Your Money: Has someone taken a loan in your name? Take these steps immediately

The quickest way to check what’s happening on your PAN is by getting a copy of your credit report.

While that loan isn’t yours, as a guarantor, it may become your responsibility to repay it. If you fail to do so, it will hurt your credit score.
While that loan isn’t yours, as a guarantor, it may become your responsibility to repay it. If you fail to do so, it will hurt your credit score.

Can someone take a loan in your name? Sounds improbable. But recently, many people on social media were surprised to find loans issued against their PANs by a lending institution. Worse, some of the loans had been defaulted on. For no fault of theirs, these people’s credit scores were damaged by the defaults.

What are the situations in which a loan can be issued against your name? Well, it can happen both legally and fraudulently. Loans are linked to your PAN. Any loan linked to you is linked to your PAN. In the loan frauds above, people’s PAN had been quoted in loan applications, which were then approved without verification. Since there’s potential for misuse, you must safeguard your PAN and be careful about who you’re giving copies of it to. Your PAN can also be legitimately linked to someone else’s loan. If you are a co-borrower or a guarantor on a loan, it would reflect against your PAN. If the person whose loan you’ve guaranteed defaults, it would impact your credit score. While that loan isn’t yours, as a guarantor, it may become your responsibility to repay it. If you fail to do so, it will hurt your credit score.

Check your credit score regularly
The quickest way to check what’s happening on your PAN is by getting a copy of your credit report. Your credit report lists details of all borrowing associated with your PAN. How much was borrowed, in what form, when, whether payments have happened on time, and what the status of the loan is, are all mentioned in the report. If a loan has been obtained fraudulently against your PAN, it will also reflect on the report.

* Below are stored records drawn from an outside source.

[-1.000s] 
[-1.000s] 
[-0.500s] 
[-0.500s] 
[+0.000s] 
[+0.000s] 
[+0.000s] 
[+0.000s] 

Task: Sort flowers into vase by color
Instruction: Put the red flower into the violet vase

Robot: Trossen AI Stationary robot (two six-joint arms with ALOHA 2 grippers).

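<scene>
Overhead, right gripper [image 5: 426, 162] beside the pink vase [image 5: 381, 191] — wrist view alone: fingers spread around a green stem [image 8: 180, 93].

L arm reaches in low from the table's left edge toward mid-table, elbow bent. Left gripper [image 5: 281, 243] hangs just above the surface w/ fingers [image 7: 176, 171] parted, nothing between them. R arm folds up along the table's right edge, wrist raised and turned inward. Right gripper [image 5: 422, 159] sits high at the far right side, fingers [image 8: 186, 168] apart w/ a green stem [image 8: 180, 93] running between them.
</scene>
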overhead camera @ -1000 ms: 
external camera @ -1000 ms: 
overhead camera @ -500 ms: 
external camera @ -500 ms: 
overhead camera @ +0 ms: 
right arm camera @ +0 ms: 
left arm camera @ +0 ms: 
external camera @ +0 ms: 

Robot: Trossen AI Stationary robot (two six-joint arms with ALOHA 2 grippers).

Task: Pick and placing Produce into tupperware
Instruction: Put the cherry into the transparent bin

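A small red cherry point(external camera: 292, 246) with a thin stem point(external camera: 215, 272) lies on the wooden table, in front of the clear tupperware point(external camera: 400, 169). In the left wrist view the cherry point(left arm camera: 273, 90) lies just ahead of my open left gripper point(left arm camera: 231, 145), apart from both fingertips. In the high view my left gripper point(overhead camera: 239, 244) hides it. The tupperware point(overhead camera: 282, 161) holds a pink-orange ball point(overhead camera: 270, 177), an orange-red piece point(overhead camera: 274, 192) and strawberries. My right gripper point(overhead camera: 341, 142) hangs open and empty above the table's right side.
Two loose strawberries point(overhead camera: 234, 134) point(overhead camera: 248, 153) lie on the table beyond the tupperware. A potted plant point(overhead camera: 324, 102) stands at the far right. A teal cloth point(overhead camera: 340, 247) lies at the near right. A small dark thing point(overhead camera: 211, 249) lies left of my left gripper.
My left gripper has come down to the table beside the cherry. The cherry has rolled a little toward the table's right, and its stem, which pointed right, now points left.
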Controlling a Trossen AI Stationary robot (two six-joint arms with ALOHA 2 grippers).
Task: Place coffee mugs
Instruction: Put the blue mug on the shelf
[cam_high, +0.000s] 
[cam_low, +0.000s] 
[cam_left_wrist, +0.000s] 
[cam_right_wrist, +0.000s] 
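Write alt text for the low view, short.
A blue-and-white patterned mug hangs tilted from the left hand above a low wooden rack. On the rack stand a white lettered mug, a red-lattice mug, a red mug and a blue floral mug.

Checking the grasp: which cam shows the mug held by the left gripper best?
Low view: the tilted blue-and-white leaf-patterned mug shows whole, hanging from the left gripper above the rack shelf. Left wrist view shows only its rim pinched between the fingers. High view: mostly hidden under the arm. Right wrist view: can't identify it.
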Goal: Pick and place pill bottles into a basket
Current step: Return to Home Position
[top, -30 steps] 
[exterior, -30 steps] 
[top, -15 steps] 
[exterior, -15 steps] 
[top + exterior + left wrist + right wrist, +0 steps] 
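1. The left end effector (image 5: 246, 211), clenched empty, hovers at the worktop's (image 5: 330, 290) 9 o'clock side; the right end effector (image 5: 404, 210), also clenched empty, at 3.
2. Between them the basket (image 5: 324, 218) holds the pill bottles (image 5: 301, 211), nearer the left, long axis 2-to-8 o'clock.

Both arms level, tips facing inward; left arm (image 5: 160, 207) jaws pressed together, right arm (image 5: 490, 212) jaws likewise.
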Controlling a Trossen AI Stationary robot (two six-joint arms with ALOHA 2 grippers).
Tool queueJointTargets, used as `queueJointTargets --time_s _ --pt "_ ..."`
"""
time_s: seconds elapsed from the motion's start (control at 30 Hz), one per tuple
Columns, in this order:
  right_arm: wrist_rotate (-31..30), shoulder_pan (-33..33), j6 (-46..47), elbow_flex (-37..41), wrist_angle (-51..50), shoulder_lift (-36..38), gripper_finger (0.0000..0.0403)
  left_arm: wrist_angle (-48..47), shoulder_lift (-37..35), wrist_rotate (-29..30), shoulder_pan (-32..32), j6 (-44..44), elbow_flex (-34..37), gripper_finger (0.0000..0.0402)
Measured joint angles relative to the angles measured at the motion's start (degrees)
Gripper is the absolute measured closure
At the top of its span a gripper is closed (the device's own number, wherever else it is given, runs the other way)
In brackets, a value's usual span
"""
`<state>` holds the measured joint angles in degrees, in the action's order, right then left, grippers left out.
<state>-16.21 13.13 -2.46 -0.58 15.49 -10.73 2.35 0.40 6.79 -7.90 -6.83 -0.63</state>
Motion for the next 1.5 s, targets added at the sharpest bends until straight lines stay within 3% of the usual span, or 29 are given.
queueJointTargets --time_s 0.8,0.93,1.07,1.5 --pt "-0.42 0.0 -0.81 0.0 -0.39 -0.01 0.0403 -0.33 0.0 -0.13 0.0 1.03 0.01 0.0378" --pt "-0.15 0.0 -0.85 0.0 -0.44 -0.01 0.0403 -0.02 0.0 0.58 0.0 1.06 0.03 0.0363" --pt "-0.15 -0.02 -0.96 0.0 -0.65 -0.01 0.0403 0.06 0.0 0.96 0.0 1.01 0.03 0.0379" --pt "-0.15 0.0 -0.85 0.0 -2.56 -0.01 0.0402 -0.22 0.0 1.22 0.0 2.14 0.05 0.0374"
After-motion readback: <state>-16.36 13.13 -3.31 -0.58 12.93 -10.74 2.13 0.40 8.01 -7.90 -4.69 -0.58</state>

Regularly checking your credit report can help you keep a track of such mishaps and drive you to take corrective action. It is advisable to check your credit report monthly—especially if you use any form of credit.

How to report fraud
If you have spotted suspicious items in your credit report, waste no time in getting to the bottom of the matter. The more you delay, the greater the financial damage. In recent instances, the frauds were reported to the lender. One victim reported that the lender moved quickly to delink his PAN from the fraudulently taken loan. This removed the loan from the person’s credit history. Immediately, his credit score jumped from 776 to 830. It is also important to document these interactions with the lender and put the matter on record. Written assurance must be obtained to ensure the case is being investigated.

How to escalate the matter
If they’re not satisfied with the lender’s response in such cases, citizens have the right to escalate the matter through various channels. First, you may approach the banking ombudsman with your grievance. If that doesn’t suffice, you may escalate through consumer court, or the local cyber crimes unit. You need to also bring the matter to the attention of the credit bureaus. They have their own escalation matrix through which errors in your credit history can be rectified. You must be mentally prepared for a long-drawn rectification process if any party involved contests your version of events. But if your story is clear, the matter may be resolved quickly.

Loan frauds can be costly. But there are tools to help you detect it fast. Make credit checks a monthly exercise to stay on top of your credit health.